Every line in the data below that holds "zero" should be found and copied.

Information provided section start

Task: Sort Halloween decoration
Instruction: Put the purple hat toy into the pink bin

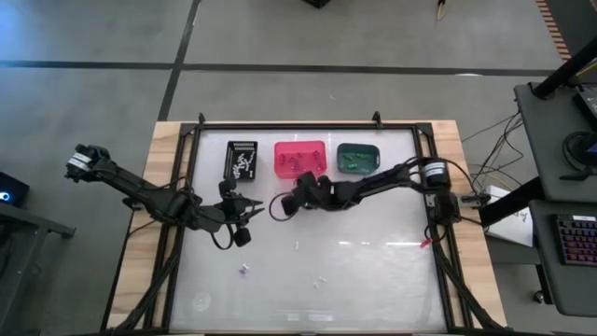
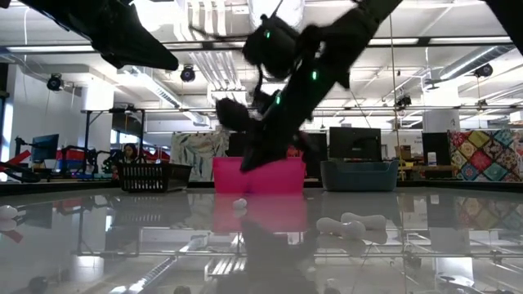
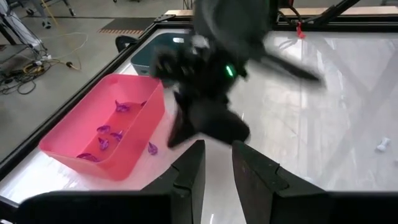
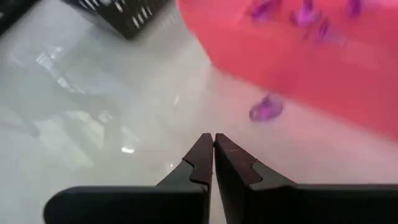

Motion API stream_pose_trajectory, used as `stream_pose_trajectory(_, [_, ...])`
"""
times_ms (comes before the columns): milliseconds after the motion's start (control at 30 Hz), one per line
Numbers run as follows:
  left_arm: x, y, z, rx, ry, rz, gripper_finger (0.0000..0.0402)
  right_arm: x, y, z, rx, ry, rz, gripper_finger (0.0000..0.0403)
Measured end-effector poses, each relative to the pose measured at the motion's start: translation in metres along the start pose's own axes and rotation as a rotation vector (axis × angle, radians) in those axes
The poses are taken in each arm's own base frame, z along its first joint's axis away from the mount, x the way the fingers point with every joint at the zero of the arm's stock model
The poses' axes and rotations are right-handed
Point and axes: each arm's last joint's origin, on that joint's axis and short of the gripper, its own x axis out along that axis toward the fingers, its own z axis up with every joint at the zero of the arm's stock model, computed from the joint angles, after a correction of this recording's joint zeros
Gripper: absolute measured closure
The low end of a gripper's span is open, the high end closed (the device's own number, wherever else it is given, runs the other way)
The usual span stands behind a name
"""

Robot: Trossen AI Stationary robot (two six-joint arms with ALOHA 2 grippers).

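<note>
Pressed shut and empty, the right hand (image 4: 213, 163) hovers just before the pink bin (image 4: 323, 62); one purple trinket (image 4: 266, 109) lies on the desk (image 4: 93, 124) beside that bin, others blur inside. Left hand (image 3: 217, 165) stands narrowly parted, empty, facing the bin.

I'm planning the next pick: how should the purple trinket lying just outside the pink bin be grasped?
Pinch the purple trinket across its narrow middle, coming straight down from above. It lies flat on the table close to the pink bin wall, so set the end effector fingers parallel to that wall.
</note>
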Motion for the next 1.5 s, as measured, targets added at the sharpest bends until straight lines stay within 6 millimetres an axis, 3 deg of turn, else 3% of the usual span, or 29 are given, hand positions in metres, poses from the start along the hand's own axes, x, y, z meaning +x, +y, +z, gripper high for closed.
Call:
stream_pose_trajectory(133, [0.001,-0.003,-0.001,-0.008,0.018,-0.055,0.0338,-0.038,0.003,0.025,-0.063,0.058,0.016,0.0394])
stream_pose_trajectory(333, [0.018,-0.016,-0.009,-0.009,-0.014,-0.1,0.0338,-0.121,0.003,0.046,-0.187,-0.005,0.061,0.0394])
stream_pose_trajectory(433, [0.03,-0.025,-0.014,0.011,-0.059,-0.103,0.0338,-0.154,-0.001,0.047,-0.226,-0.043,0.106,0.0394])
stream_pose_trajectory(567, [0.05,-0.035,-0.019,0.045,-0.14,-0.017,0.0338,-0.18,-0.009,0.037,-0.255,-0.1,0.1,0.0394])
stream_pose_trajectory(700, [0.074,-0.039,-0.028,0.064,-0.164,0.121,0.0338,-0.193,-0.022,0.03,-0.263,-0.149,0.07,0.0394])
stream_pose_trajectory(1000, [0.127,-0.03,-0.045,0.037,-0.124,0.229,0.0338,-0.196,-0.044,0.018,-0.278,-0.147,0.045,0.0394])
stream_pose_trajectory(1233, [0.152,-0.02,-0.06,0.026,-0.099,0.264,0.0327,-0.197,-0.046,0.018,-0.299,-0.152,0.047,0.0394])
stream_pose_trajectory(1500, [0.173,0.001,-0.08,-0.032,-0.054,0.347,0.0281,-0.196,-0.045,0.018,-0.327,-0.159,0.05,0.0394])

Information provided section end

*Task solution*:
The poses are taken in each arm's own base frame, z along its first joint's axis away from the mount, x the way the fingers point with every joint at the zero of the arm's stock model
Point and axes: each arm's last joint's origin, on that joint's axis and short of the gripper, its own x axis out along that axis toward the fingers, its own z axis up with every joint at the zero of the arm's stock model, computed from the joint angles, after a correction of this recording's joint zeros

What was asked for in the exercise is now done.